וְאַתָּ֞ה, אַל תִּתְפַּלֵּ֣ל בְּעַד הָעָ֣ם הַזֶּ֗ה, וְאַל תִּשָּׂ֧א בַעֲדָ֛ם רִנָּ֥ה וּתְפִלָּ֖ה. וְאַל תִּפְגַּע בִּ֑י כִּי אֵינֶ֥נִּי שֹׁמֵ֖עַ אֹתָֽךְ

Shada"l explains that the relevant phrase means "don't beg me", invoking a term of physical contact like the kind one might make while trying to persuade the object of their plea to fulfil a request. (I assume he means that contact to be figurative, but maybe not.)

So the sense of arrival would derive directly from contact as one's making contact bodily with a place. And the sense of intercession would be a less direct kind of contact that one makes in the course of approaching the one to whom they are interceding.

At the end of the comment Shada"l refers the reader to Bikurei Ha'itim 5589 (p. 93 of this PDF; beware that the pages are in order that an English book would be so you have to skip up and down), which says that פ.ג.ע is in turn derived from נ.ג.ע. These both relate to two things coming in contact whereas their counterparts, פ.ג.ש and נ.ג.ש, have to do with two things approaching but not touching.
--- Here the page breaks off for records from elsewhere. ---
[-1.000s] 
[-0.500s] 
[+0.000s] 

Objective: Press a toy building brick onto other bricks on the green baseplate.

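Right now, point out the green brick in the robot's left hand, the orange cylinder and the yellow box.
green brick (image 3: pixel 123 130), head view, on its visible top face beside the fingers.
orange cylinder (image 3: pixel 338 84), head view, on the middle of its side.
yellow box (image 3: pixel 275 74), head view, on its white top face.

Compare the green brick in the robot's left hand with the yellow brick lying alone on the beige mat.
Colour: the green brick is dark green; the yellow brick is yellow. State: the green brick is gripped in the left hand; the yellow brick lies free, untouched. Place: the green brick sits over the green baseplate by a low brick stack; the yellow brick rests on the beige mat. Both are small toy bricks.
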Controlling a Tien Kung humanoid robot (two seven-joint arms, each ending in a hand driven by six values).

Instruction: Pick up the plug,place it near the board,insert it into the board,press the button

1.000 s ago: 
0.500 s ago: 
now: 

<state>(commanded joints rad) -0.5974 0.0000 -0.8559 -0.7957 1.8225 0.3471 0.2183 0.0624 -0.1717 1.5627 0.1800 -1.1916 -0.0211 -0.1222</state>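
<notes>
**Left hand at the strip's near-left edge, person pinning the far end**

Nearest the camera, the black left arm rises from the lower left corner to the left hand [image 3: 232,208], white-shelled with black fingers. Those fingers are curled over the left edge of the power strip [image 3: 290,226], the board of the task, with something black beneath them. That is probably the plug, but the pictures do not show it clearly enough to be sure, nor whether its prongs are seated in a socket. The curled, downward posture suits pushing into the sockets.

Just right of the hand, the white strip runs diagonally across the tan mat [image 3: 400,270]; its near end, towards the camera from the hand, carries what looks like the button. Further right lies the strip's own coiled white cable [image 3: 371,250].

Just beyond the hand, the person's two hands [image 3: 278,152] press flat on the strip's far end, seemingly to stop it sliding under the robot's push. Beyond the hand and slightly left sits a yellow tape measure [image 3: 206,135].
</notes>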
In this way, the other senses of פ.ג.ע are all explained as forms of contact, for better or worse:

  • meeting, as the angry mob did to Moshe and Aharon on their way out of an audience with Par'o because they constricted their ability to continue on their way.
  • meeting, as the manner of encounter between a manslaughterer and his victim's relative, in which vengeful physical contact is made.
  • attack, by striking.
  • bordering, in which one territory touches another.
  • interceding, as in Avraham soliciting help from the Chitim for his appeal to Efron. The more direct/proximate verb פ.ג.ע is appropriate for this type of appeal, where one knows that the recipient will be unwilling to part with the object of the request and therefore, presumably, needs a no-holds-barred pleading.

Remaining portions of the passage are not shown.